The Lorraine 40t was a prototype French medium tank of the Cold War.

==Development ==
After the end of the Second World War, the French Army was in pressing need of a modern tank with heavy armament. In March 1945, French industry was invited to design a tank, which resulted in the AMX-50.

However, it was already obvious in the early 1950s that the AMX-50 tank might turn out to be too heavy due to attempts to improve the gun and armor in response to Soviet tanks such as the IS-3. Thus, in 1950, a 40 tonne medium tank project was started. The Lorraine company built a medium tank prototype based on their earlier Canon D’Assaut Lorraine project.

== Description ==
The total weight was limited to 39.7 tonnes. The Lorraine 40t featured a pike nose design similar to the IS-3. It had an oscillating turret like the AMX-50. The Lorraine 40t mounted a 100 mm SA 47 gun fed from a drum autoloader similar to that of the AMX-50 project.

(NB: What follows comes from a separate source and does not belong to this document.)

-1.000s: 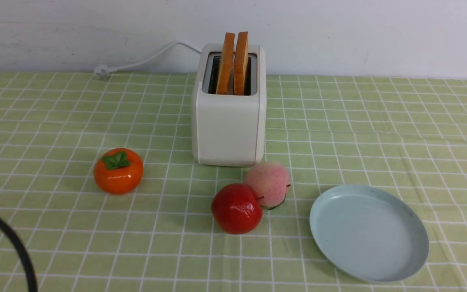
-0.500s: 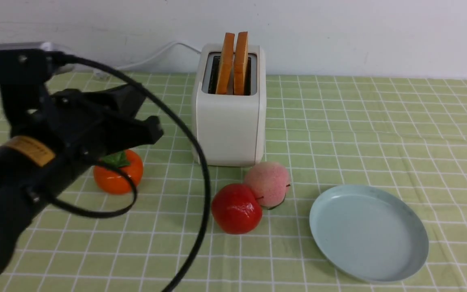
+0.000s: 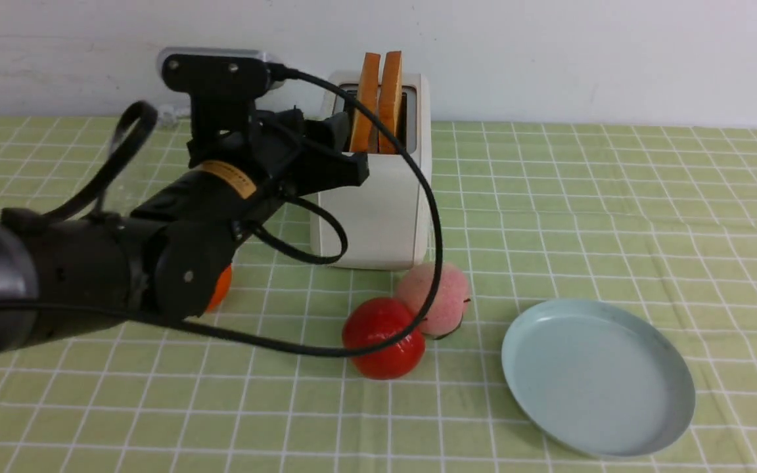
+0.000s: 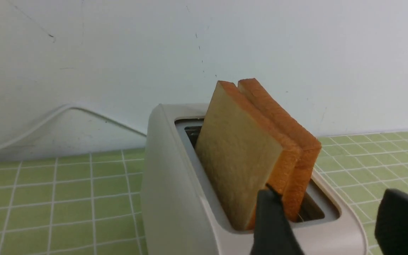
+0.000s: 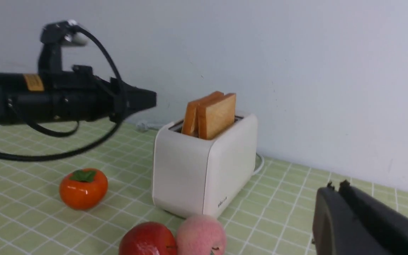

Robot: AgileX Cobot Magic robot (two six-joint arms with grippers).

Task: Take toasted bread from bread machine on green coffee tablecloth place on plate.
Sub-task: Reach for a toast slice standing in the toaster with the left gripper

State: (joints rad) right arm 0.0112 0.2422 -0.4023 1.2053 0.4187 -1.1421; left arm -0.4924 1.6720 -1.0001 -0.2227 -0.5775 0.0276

The vehicle inherited the Veil Picard pneumatic tires from the Canon D’Assaut Lorraine which helped to reduce weight. The engine used was the Maybach HL 295 12VC engine which gave a speed of 60 km/h.

The Lorraine 40t had a SCR 508 radio for external communications.

The two prototypes were apparently scrapped after the discontinuation of the project.